● Task requirements: Copy the data exactly. Images are to be left out.

━━ Dataset extract

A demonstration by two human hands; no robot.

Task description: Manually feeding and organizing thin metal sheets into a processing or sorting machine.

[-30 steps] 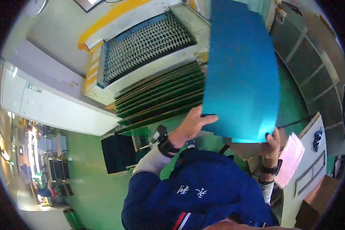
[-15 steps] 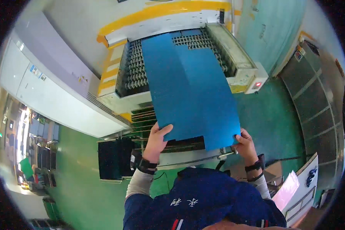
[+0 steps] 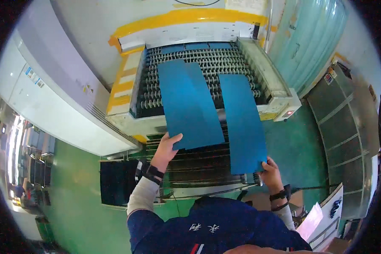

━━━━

● Your response:
A demonstration by two human hands; no robot.

Task description: Manually feeding and organizing thin metal sheets into a processing or sorting machine.

[-30 steps] 
[-15 steps] 
[+0 steps] 

No additional output is needed.